TASK INSTRUCTIONS:
Lines with the word "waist": copy all of them from the entries below.

*** RECORDS ***

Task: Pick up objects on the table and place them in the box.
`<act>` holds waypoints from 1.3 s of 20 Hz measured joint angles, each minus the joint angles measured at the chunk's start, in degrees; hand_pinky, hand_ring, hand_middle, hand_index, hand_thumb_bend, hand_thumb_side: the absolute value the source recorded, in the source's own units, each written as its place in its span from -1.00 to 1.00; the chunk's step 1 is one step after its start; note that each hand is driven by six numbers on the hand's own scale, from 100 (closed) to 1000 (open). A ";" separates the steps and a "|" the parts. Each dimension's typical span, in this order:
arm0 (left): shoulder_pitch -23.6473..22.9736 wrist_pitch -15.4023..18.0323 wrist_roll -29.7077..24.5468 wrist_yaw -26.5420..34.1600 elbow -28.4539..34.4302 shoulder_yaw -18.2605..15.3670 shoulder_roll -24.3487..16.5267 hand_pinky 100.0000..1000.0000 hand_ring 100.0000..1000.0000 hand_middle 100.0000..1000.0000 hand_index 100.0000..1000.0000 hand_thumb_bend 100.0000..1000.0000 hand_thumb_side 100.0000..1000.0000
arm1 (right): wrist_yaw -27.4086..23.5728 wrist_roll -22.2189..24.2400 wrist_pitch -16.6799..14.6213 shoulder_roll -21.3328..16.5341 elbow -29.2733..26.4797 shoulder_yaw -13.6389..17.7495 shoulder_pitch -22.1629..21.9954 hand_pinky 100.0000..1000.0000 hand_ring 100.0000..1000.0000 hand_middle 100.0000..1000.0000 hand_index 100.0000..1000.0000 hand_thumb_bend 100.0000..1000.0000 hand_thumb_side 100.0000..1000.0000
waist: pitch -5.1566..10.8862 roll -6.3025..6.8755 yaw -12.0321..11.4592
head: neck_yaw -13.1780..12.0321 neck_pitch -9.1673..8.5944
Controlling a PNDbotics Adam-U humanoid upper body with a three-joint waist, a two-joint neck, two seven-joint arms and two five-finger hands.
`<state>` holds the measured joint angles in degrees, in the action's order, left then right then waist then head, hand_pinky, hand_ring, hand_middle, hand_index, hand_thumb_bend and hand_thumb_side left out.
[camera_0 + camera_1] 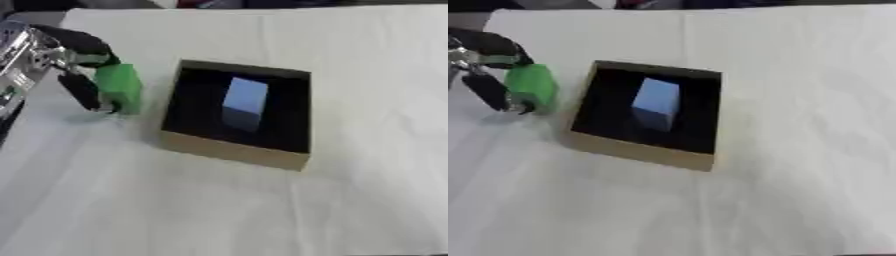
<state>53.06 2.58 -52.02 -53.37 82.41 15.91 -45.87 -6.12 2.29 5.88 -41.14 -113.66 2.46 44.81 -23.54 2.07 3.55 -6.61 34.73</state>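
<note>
Box [234, 152] walls are seen as tan cardboard around a black inside; the near wall is the part shown most fully, and the box lies square-shaped and slightly askew on the white cloth [219, 215] that covers the table. Inside the box, near its middle, a pale blue block [244, 103] is seen standing on the black floor, well apart from every wall; its lighter face is turned up and its nearer face is in shade.

Just left of the box, a green block [120, 87] is held by the left hand [83, 65]. Dark fingers [81, 44] are curled over the block's top and the thumb is set against its left side, so that the block is pinched between them. Whether the block touches the cloth cannot be told; a faint shadow is seen under it. A small gap is kept between the block and the box's left wall.

The silver wrist of the left arm is cut off by the view's left edge. The right hand is not shown in either view.

Beyond the box, the cloth's far edge is reached, and dark, blurred shapes behind it cannot be made out.
</note>
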 measured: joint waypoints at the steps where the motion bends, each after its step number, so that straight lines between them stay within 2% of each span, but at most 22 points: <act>1: 0.33 -0.14 0.01 0.09 0.55 -0.15 0.00 0.71 0.53 0.23 0.54 -0.77 -0.12 | 0.00 -0.02 0.02 0.00 0.00 0.00 0.00 0.82 0.74 0.45 0.67 -0.55 0.01 | 0.07 0.00 -0.01 | 0.05 0.00; 7: 3.13 -0.38 -0.03 1.75 5.40 -0.10 1.19 0.70 0.52 0.23 0.53 -0.83 -0.09 | -0.01 -0.22 0.14 0.00 0.00 0.03 -0.21 0.82 0.74 0.45 0.66 -0.56 0.00 | 0.50 0.01 -0.37 | 0.35 0.39; 13: 6.29 0.06 0.04 4.20 8.52 2.39 4.60 0.71 0.52 0.24 0.53 -0.83 -0.06 | -0.02 -0.33 0.24 0.00 0.00 0.25 -0.44 0.82 0.74 0.45 0.66 -0.56 0.00 | 0.63 -0.03 -0.37 | 0.65 0.51; 26: 9.70 1.04 0.02 5.23 7.97 7.30 11.95 0.71 0.54 0.28 0.55 -0.82 0.00 | -0.03 -0.10 0.49 0.52 0.00 0.33 -0.44 0.82 0.74 0.44 0.66 -0.58 0.01 | 0.73 -0.02 -0.35 | 0.63 0.53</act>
<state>62.76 3.62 -51.99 -48.14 90.38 23.22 -33.92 -6.15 2.19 6.37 -40.62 -113.66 2.79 44.37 -22.81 2.05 3.19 -5.98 35.26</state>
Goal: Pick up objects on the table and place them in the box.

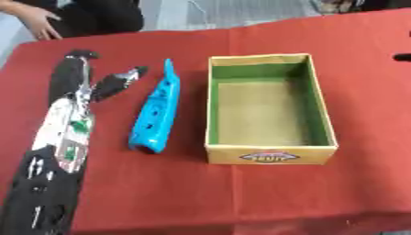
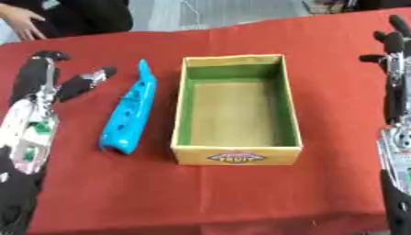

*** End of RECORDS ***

WRITTEN SOLUTION:
waist: pitch -5.1566..10.8862 roll -6.3025..6.8755 yaw -12.0321..11.4592
Controlling a PNDbotics Adam-U humanoid upper body with a three-joint waist, a two-joint neck, two seven-joint arms and two five-finger hands.
`<state>` holds the measured joint angles in degrees, in the action's order, left then right then waist then head, hand_pinky, hand_ring, hand_middle, hand_index, hand_thumb_bend and hand_thumb_side left out.

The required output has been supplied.